▶ **Task prompt**:
At the line containing "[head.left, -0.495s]", begin an exact copy of the lines below and continue through the final one, with no pictures.
(Provided data begins)
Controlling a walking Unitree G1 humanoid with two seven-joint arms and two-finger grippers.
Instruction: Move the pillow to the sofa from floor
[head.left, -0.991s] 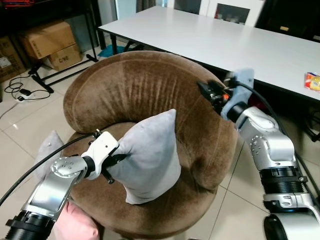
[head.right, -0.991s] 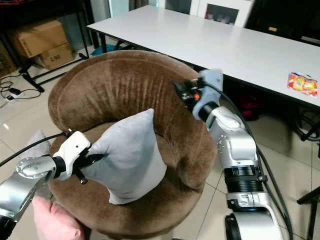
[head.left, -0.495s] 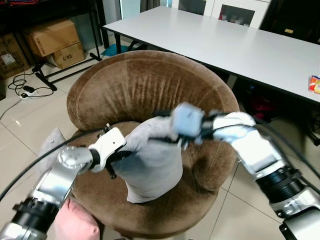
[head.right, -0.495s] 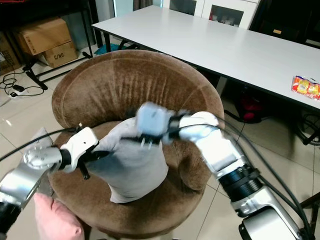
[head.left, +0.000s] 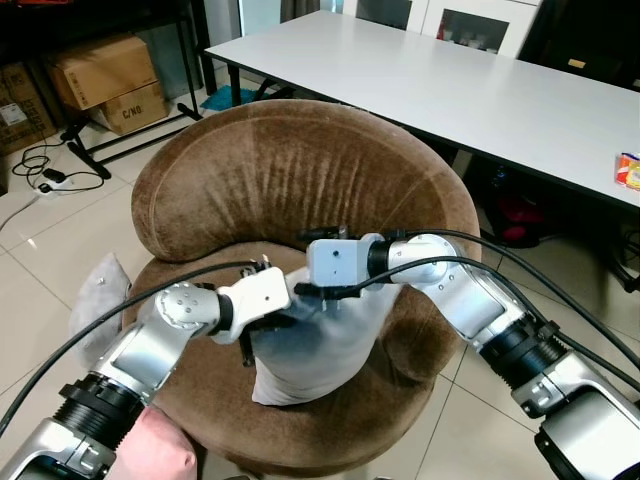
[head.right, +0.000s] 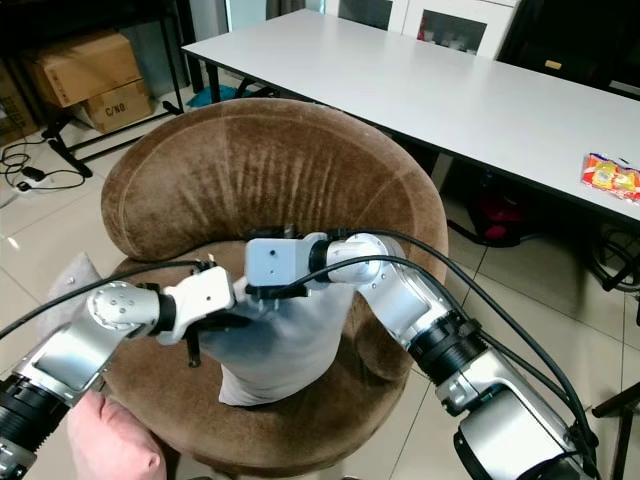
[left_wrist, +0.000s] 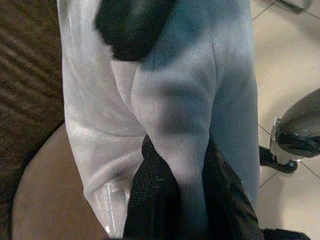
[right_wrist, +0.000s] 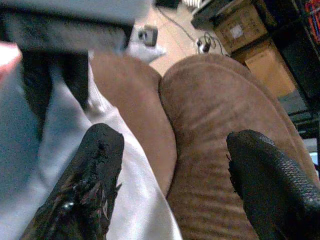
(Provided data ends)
▶ **Solution for this exercise**:
[head.left, -0.495s] 
[head.right, -0.495s] 
[head.left, +0.000s] 
[head.right, +0.000s] 
[left_wrist, +0.000s] 
[right_wrist, +0.000s] 

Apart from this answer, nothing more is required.